Claviers, Ecoles et Papier
Claviers, Ecoles et Papier

Des Claviers ...

Clavier

Avez-vous déjà jeté un coup d'oeil sur le clavier de votre ordinateur ? Et ne vous êtes vous jamais demandé alors pourquoi les touches sont disposées comme ils le sont : AZERTY, QWERTY ou, plus exotique encore, QWERTZ ? La réponse est très simple : pour rendre la transition plus facile pour ceux et celles qui étaient habitués à utiliser une Remington ou autre Underwood, dont le clavier était disposé de cette manière. Mais cela ne fait que repousser la question : pourquoi les claviers des machines à écrire étaient-elles alors disposées de cette manière ?

Machine à écrire On dit parfois que les claviers ont été conçus de cette façon pour ralentir la dactylographie. C'est incorrect : au contraire, ils ont été conçus pour permettre de dactylographier plus vite, mais alors selon une contrainte depuis longtemps dépassée. En effet, sur les premières machines à écrire, les marteaux avoisinants pouvaient s'entremèler et ainsi bloquer le mécanisme. Christopher Latham Sholes, l'inventeur du clavier QWERTY, a donc aménagé les touches pour créer la plus grande distance possible entre les digrammes ou combinaisons des touches les plus courantes (son travail était loin d'être parfait : "we", "wa", "de" et "er", par exemple, sont toujours des touches avoisinantes).

La réponse est surprenante : nos bijoux de haute technologie fonctionnent toujours avec des caractéristiques héritées de contraintes mécaniques dépassées. En fait, la disposition d'un clavier est un détail mineur. Taper à l'aveugle doit s'apprendre d'une manière ou d'une autre, indépendant de la disposition du clavier. Et les qualités ergonomiques d'un clavier sont beaucoup plus importantes que la disposition des touches, à condition que l'utilisateur soit habitué à cette disposition et qu'il ne doit pas changer ses habitudes.

... des Écoles

Les origines du mot pédagogie remontent à la Grèce antique, où ce mot désignait un esclave, vieil ou infirme, qui, n'étant plus capable de travailler, s'occupait des enfants de son maître. C'est un long chemin qui a mené de l'esclave à l'enseignant et de l'enseignement au sein de la famille aux classes (il est intéressant de noter qu'aux Etats-Unis, la demande de "home schooling" connaît une forte croissance les dernières années).
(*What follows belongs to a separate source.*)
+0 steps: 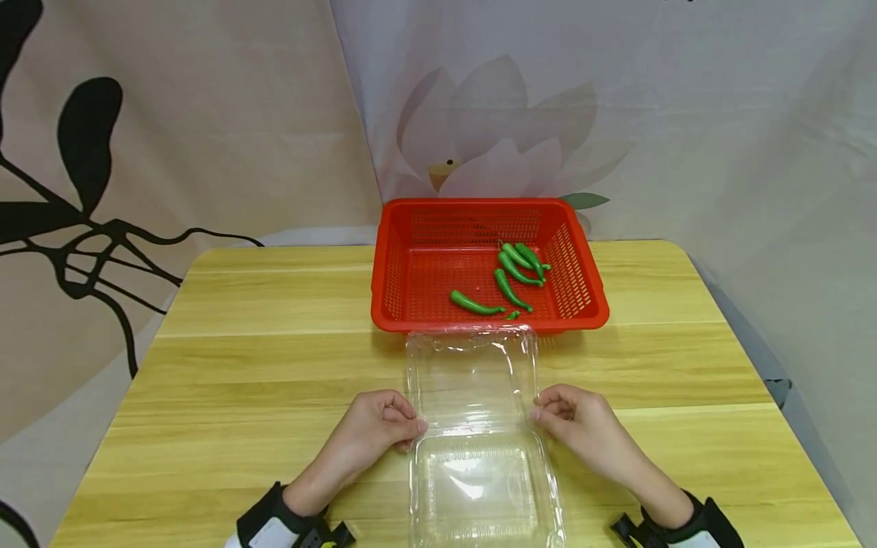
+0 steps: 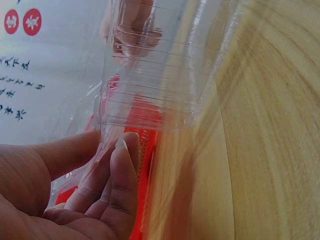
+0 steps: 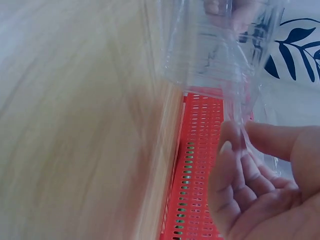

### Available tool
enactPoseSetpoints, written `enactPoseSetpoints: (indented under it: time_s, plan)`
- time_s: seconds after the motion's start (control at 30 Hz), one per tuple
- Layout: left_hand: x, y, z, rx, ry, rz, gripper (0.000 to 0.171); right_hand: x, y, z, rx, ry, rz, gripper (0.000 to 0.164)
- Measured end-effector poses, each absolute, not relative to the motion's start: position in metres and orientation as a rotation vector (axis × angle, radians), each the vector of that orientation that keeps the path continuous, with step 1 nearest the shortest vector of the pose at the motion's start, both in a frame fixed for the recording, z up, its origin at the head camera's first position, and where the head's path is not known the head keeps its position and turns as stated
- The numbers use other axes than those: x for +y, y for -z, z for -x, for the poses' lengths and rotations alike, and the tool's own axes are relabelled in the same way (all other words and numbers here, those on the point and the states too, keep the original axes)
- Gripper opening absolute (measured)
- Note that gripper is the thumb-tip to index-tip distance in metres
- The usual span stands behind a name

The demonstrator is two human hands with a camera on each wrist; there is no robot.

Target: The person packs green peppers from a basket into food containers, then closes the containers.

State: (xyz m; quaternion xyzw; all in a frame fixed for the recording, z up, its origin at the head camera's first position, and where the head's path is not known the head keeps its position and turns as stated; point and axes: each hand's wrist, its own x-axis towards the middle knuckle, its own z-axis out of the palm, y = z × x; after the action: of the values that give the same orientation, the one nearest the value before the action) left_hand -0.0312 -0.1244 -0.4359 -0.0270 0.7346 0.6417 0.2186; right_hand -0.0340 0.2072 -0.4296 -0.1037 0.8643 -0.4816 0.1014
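Note:
A clear plastic clamshell box (image 1: 479, 487) lies opened out in front of me, its lid (image 1: 473, 373) folded back toward the basket. My left hand (image 1: 380, 426) pinches the box's left edge near the hinge, thumb on one side and fingers on the other, as the left wrist view shows. On the opposite edge my right hand (image 1: 582, 426) pinches the plastic the same way. Beyond the lid stands a red plastic basket (image 1: 425, 323) with several green chili peppers (image 1: 473, 304) inside, most toward its right side. The lid's far end overlaps the basket's front rim in the head view.
The wooden table (image 1: 240, 365) carries the box and basket. Behind it hangs a printed cloth (image 1: 240, 114) with dark leaf shapes and a pale flower, close to the basket's back.

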Motion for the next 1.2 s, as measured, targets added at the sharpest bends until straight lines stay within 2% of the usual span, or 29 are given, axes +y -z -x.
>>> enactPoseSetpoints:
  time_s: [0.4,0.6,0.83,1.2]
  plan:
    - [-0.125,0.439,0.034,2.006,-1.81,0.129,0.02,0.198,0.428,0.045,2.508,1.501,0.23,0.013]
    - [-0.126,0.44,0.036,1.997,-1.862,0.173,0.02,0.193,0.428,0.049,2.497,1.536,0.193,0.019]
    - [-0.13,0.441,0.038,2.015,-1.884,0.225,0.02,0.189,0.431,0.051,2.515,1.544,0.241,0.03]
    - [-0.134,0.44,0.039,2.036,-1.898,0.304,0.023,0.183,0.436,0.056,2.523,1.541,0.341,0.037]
Mais jetons d'abord un coup d'oeil sur les écoles.

Sous les Rois Mérovingiens l'école de la cour entraînait les jeunes nobles dans l'art de la guerre et dans les cérémonies de la cour. Ce n'était pas pourtant, une école dans la signification moderne du terme. La seule éducation littéraire en ces temps-là était assurée par les écoles monacales et écoles des cathédrales.

Avec l'ascension au pouvoir de Charlemagne (768) un projet de réforme éducative a été inauguré, d'abord dans l'école du palais elle-même et plus tard, après l'arrivée d'Alcuin à Aix-la-Chapelle en 782, dans les différentes écoles établies selon les décrets impériaux partout dans le vaste empire sur lequel Charlemagne régnait.

Le maître lisait (legere était synonyme de docere) et les élèves confiaient sa dictée à leurs tablettes de cire (dans un proche avenir les élèves reviendront aux tablettes : des tablettes digitales). Le programme des études ? Les éléments de la doctrine chrétienne, le chant, les rudiments de la grammaire et peut-être quelques exercices manuelles. Dans les écoles monacales et les écoles des cathédrales le programme des études incluait encore la grammaire (comparable à ce que nous appelons maintenant l'enseignement littéraire), la rhétorique, la dialectique, la géométrie, l'arithmétique, la musique et l'astronomie. (voir ce lien pour plus de renseignements)

ClasseBien que les programmes des études aient changé considérablement depuis le 8ième siècle, les enseignants doivent toujours docere, transmettre leurs connaissances verbalement aux élèves, qui doivent prendre des notes ou l'étudier dans des manuels. Depuis longtemps déjà, la recherche psychologique et pédagogique insiste sur le besoin d'un enseignement individualisé. En 1900, Ellen Key écrivait dans son remarquable livre The Century of the Child (Le Siècle de l'Enfant) "I should like to set down here briefly my dreams of a future school, in which the personality may receive a free and complete self-development." ("j'aimerais présenter ici brièvement mes rêves d'une école future, dans laquelle la personnalité peut se développer librement et complètement"). Un siècle plus tard, cela reste toujours un rêve, puisque l'organisation de l'enseignement dans des classes avec des enfants, groupés par âge, enseigné par un enseignant qui doit s'adapter à un "niveau moyen général", ne facilite pas tout de suite un développement libre et complet.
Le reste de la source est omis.